- _YOUR ASSIGNMENT_
Produce an exact copy of all the data below, dropping every image.

- _DATASET SECTION_
◆ ◆ ◆ ◆ ◆ ◆ ◆

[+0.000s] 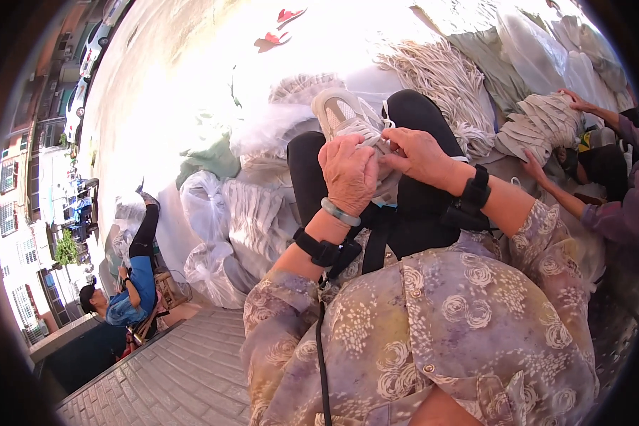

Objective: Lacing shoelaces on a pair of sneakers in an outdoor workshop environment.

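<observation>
Shoe (342,117), beige, mesh-toed: is being held at upper centre, between black-clad knees (420,113). White lace (386,113): is being pinched by the right hand (424,160), grip clamped on it. Left hand (348,172): is being laid against the shoe's front; fingertips hidden, its grip cannot be told. Pale stack (543,126): is being handled by a co-worker's hands (581,101), upper right.

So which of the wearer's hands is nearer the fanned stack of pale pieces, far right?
The right. The right hand, at the pale shoe, is on the side toward the fanned stack; the left hand, also at the shoe, sits farther off.
</observation>
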`<state>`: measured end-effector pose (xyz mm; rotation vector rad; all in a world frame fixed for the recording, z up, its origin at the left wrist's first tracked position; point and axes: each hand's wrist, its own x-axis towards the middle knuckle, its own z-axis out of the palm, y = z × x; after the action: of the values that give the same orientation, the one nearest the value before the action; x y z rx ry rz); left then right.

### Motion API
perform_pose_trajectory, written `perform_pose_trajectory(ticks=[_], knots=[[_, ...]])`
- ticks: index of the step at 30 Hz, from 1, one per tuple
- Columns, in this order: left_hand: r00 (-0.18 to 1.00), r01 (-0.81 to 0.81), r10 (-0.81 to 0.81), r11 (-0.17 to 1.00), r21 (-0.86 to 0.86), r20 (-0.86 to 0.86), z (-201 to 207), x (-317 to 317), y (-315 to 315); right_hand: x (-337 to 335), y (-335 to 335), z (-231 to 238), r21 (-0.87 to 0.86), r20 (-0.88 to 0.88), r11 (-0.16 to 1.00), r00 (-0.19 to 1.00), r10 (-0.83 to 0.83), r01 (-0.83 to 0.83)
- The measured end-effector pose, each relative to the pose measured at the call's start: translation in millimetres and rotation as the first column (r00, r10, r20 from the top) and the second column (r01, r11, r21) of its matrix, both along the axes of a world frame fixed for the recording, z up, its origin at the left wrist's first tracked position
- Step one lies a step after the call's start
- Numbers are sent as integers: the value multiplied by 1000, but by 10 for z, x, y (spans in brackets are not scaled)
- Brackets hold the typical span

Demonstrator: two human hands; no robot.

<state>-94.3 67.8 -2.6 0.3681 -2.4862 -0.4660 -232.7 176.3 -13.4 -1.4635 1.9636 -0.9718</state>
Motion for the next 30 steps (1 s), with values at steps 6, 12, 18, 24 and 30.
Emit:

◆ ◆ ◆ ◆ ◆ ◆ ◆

- _RESPONSE_
[+0.000s] 

Objective: Lacing shoelaces on a pair of sneakers in an outdoor workshop environment.

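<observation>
Shoe (342,117), beige, mesh-toed: is being held at upper centre, between black-clad knees (420,113). White lace (386,113): is being pinched by the right hand (424,160), grip clamped on it. Left hand (348,172): is being laid against the shoe's front; fingertips hidden, its grip cannot be told. Pale stack (543,126): is being handled by a co-worker's hands (581,101), upper right.

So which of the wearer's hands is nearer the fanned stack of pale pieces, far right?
The right. The right hand, at the pale shoe, is on the side toward the fanned stack; the left hand, also at the shoe, sits farther off.
</observation>
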`<state>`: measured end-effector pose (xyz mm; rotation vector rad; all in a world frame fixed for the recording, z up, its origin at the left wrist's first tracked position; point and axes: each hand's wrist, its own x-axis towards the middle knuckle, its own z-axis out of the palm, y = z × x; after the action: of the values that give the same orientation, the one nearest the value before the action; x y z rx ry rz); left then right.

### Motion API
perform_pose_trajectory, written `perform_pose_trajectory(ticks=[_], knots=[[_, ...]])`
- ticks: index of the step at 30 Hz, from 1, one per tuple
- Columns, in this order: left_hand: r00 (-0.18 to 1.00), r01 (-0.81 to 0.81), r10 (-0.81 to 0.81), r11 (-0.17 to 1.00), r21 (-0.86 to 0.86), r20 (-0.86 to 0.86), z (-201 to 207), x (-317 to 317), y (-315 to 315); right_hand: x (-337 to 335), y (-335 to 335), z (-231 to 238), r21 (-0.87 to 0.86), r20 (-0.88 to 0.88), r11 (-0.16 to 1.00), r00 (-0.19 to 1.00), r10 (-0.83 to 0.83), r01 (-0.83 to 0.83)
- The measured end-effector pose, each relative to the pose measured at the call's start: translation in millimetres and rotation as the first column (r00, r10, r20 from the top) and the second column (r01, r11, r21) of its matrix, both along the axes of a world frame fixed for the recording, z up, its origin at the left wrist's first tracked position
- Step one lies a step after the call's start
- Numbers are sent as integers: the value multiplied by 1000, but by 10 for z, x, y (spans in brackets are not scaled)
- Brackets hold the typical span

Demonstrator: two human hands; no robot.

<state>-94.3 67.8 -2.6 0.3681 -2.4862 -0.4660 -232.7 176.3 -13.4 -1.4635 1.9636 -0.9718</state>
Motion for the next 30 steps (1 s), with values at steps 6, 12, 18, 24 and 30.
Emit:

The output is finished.